Hauptanwendungsgebiete der Textform sind die zahlreichen Informationspflichten bei Verbrauchergeschäften (Verbraucherkreditgesetze, Fernabsatzgesetze, Haustürgeschäfte).

5. Mündliche Form

Die einfachste Form ist die mündliche Form. Sie ist stets ausreichend, wenn das Gesetz keine strengere Form vorschreibt. Dabei ist es nicht einmal erforderlich, dass der Vertrag mündlich ausformuliert wird. Es reicht vielmehr,wenn man aus dem Verhalten folgern kann, was Vertragsinhalt werden soll (konkludente Erklärung).
Legt der Supermarktbesucher eine Büchse Bohnen auf das Kassenband ist darin schon die Erklärung enthalten, dass er diese kaufen möchte. Zieht die Verkäuferin die Büchse über den Scanner und kassiert das Geld, ist einVertrag sogar wortlos zustande gekommen.

Andere Folgen der Form


Eine bestimmte Form kann auch in Verträgen festgesetzt werden. Hier sind Rechtshandlungen in der Regel nur wirksam, wenn die vereinbarte Form eingehalten wird.
Teilweise wird auch in Tarifverträgen die Schriftform für Arbeitsverträge festgelegt Ist diese nicht eingehalten, ist zum Schutz des Arbeitnehmers davon auszugehen, dass der Arbeitsvertrag trotzdem wirksam ist.

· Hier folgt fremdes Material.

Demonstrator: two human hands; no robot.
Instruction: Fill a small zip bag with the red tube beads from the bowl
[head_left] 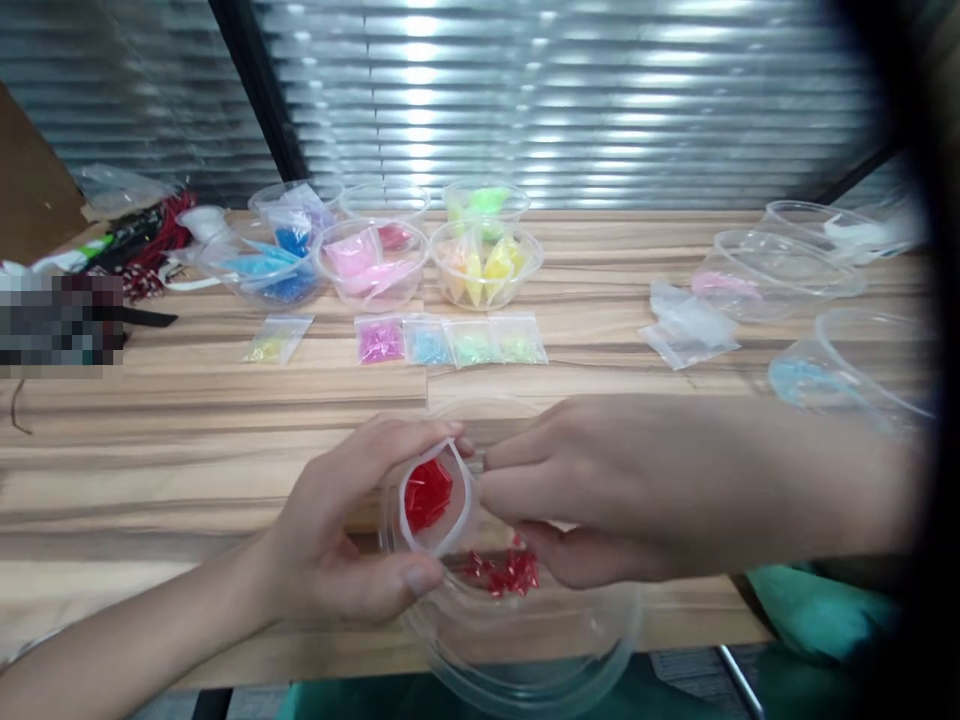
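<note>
My left hand [360, 530] is closed around a small clear bag [459, 515], its mouth held wide toward me. Red pieces [427, 493] show inside the bag. Beneath both hands is a clear plastic bowl [626, 640], near the table's front edge, with more short red pieces [510, 573] in it. My right hand [577, 500] reaches in from the right, beside the bag and over the bowl. Its fingers are curled together, thumb close to the loose red pieces; what lies between the fingertips is hidden.
Behind the hands lie several small bags of coloured pieces [454, 342]. Farther back stand clear bowls of coloured bags [373, 265]. On the right are flat clear bags [690, 325] and more clear bowls [780, 265]. Cords [161, 235] are heaped at the far left.
</note>
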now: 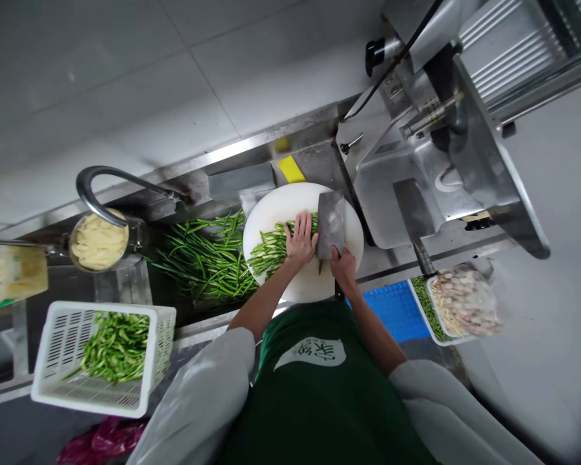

Ist die Form nicht eingehalten, so gibt es die Möglichkeit der Heilung des Formfehlers. Das bedeutet, dass der formunwirksame Vertrag rückwirkend wirksam wird, wenn die versprochenen Handlungen durchgeführt worden sind.

Die nichtige mündliche Bürgschaft wird wirksam, wenn der Bürge den Gläubiger trotzdem auszahlt.